DIRECTIONS
Repeat verbatim, and only, the lines of the data below, beginning at the line that contains "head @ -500" and stopping after the line that contains "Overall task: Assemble".

INFORMATION SUPPLIED
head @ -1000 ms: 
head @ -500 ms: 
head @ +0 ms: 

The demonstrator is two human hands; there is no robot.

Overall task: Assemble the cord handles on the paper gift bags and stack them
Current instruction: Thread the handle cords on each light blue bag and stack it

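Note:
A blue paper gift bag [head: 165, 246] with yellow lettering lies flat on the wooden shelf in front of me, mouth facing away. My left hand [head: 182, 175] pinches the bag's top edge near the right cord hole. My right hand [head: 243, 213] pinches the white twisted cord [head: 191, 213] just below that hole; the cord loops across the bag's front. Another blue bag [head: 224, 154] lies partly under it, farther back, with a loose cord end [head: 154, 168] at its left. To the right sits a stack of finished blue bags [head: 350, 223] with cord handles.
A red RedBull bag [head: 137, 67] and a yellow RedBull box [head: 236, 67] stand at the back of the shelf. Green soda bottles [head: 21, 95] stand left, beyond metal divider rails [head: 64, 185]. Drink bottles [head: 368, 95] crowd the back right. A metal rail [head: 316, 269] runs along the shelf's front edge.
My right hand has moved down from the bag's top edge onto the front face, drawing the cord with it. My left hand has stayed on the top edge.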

FINISHED EXERCISE
head @ -500 ms: 
head @ +0 ms: 

The demonstrator is two human hands; there is no robot.

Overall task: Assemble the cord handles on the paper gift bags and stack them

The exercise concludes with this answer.